▶ **Description of the task**
Here the job is to return only the lines of the material, exactly, from the first one to the line with "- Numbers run".

▶ **Collected material**
== Segment start ==

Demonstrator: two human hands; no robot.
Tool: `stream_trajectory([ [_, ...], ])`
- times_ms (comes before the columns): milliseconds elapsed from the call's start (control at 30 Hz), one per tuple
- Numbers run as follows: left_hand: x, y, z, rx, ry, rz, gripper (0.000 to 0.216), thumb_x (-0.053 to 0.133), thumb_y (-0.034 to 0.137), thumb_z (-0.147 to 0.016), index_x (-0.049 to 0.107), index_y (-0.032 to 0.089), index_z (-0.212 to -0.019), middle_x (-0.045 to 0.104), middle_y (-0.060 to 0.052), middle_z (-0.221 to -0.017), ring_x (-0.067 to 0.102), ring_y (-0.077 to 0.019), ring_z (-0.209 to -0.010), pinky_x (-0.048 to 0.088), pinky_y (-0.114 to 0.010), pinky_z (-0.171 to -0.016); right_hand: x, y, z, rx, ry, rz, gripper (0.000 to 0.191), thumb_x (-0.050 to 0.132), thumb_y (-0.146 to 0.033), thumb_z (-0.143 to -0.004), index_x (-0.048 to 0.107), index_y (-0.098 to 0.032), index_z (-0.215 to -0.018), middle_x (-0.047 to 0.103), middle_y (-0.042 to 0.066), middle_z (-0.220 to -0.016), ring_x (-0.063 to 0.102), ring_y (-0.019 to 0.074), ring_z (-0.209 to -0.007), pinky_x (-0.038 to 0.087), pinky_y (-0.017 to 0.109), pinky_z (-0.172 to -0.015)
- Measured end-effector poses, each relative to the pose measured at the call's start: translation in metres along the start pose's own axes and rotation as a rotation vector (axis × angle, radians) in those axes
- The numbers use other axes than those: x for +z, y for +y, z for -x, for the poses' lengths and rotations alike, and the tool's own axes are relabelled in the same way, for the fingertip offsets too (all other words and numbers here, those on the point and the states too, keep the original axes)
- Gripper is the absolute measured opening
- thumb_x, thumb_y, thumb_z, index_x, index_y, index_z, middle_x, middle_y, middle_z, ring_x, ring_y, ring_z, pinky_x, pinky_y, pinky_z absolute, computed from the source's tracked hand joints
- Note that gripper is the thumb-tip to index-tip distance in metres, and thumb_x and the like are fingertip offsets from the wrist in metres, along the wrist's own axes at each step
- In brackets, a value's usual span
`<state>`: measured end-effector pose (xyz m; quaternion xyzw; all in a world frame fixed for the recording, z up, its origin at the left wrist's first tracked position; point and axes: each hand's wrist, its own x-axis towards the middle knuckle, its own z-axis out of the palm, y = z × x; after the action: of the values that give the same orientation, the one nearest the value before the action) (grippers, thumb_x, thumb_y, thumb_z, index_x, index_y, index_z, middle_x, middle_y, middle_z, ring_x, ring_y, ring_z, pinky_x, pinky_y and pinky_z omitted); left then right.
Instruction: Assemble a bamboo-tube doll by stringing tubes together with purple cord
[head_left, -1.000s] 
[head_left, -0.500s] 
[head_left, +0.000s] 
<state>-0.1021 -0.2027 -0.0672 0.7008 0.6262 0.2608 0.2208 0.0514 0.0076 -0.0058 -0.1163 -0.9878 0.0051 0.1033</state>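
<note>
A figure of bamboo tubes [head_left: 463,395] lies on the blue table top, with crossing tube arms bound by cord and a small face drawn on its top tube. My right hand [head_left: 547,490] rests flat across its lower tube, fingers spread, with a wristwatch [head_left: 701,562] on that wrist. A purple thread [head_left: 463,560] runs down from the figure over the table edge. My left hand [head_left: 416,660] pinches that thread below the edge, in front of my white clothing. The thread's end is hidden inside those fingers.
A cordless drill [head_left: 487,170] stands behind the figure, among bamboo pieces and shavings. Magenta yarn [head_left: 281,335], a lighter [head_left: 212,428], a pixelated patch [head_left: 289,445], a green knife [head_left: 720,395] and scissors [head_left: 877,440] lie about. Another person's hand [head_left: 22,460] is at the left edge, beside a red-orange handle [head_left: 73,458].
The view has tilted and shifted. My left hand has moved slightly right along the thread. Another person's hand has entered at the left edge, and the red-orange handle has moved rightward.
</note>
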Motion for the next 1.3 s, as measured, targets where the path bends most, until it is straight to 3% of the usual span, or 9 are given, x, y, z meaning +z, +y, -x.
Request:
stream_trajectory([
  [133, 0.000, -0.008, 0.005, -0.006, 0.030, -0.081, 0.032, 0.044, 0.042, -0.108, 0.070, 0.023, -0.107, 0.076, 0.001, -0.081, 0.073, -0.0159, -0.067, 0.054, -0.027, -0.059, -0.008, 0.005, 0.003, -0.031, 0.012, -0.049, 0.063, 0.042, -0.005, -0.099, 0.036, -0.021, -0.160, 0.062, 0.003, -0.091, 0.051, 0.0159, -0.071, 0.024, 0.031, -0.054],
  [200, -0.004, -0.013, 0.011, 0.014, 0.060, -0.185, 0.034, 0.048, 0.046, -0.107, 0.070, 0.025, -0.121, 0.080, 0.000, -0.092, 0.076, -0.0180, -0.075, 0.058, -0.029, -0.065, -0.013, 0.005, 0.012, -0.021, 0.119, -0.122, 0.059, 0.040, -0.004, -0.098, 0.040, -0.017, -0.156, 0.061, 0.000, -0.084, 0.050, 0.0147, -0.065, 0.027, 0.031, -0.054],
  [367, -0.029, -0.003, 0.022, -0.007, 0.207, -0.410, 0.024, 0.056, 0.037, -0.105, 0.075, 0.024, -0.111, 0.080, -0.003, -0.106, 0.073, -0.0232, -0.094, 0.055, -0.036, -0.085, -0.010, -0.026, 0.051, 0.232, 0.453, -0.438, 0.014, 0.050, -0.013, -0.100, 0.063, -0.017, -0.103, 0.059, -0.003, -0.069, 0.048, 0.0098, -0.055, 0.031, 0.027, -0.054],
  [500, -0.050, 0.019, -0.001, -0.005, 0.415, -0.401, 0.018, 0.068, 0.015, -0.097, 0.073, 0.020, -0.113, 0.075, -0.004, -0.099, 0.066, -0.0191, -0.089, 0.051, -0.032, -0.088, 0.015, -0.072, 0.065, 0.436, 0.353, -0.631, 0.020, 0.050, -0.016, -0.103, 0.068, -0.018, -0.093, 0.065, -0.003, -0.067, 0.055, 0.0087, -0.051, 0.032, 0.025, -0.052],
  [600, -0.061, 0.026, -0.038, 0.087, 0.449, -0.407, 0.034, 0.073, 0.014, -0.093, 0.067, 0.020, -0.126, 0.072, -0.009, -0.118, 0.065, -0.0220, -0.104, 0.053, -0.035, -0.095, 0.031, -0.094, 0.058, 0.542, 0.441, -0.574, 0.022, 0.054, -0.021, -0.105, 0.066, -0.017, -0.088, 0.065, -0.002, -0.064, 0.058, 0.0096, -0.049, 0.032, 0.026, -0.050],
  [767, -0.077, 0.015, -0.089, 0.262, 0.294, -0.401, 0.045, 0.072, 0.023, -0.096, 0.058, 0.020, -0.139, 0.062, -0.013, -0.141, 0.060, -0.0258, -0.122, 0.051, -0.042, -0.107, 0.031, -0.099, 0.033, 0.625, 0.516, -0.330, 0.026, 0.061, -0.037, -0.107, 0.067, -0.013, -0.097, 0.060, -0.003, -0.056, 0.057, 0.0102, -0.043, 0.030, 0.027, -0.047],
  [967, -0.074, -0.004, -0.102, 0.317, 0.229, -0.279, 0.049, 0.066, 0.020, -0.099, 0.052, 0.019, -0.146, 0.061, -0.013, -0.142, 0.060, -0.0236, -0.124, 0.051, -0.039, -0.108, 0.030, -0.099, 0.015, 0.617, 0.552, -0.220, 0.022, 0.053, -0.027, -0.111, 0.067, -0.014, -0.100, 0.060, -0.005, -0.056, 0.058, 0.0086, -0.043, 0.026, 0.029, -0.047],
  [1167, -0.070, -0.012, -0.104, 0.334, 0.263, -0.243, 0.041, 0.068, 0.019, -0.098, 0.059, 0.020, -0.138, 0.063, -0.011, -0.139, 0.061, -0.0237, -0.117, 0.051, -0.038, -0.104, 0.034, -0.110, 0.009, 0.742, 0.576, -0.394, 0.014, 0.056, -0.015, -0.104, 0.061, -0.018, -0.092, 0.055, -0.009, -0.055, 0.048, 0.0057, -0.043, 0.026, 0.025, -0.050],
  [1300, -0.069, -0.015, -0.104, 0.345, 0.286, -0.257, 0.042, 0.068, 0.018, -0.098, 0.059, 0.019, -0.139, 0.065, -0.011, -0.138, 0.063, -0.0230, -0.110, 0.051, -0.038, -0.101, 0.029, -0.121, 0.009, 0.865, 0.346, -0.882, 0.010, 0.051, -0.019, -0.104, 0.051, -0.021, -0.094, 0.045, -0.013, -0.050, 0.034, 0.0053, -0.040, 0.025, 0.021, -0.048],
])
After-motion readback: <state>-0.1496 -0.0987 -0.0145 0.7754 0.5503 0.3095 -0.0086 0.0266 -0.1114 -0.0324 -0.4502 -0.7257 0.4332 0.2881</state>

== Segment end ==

▶ **Completed exercise**
Demonstrator: two human hands; no robot.
Tool: `stream_trajectory([ [_, ...], ])`
- times_ms (comes before the columns): milliseconds elapsed from the call's start (control at 30 Hz), one per tuple
- Numbers run as follows: left_hand: x, y, z, rx, ry, rz, gripper (0.000 to 0.216), thumb_x (-0.053 to 0.133), thumb_y (-0.034 to 0.137), thumb_z (-0.147 to 0.016), index_x (-0.049 to 0.107), index_y (-0.032 to 0.089), index_z (-0.212 to -0.019), middle_x (-0.045 to 0.104), middle_y (-0.060 to 0.052), middle_z (-0.221 to -0.017), ring_x (-0.067 to 0.102), ring_y (-0.077 to 0.019), ring_z (-0.209 to -0.010), pinky_x (-0.048 to 0.088), pinky_y (-0.114 to 0.010), pinky_z (-0.171 to -0.016); right_hand: x, y, z, rx, ry, rz, gripper (0.000 to 0.191), thumb_x (-0.050 to 0.132), thumb_y (-0.146 to 0.033), thumb_z (-0.143 to -0.004), index_x (-0.048 to 0.107), index_y (-0.098 to 0.032), index_z (-0.215 to -0.018), middle_x (-0.047 to 0.103), middle_y (-0.042 to 0.066), middle_z (-0.220 to -0.016), ring_x (-0.063 to 0.102), ring_y (-0.019 to 0.074), ring_z (-0.209 to -0.007), pinky_x (-0.038 to 0.087), pinky_y (-0.017 to 0.109), pinky_z (-0.172 to -0.015)

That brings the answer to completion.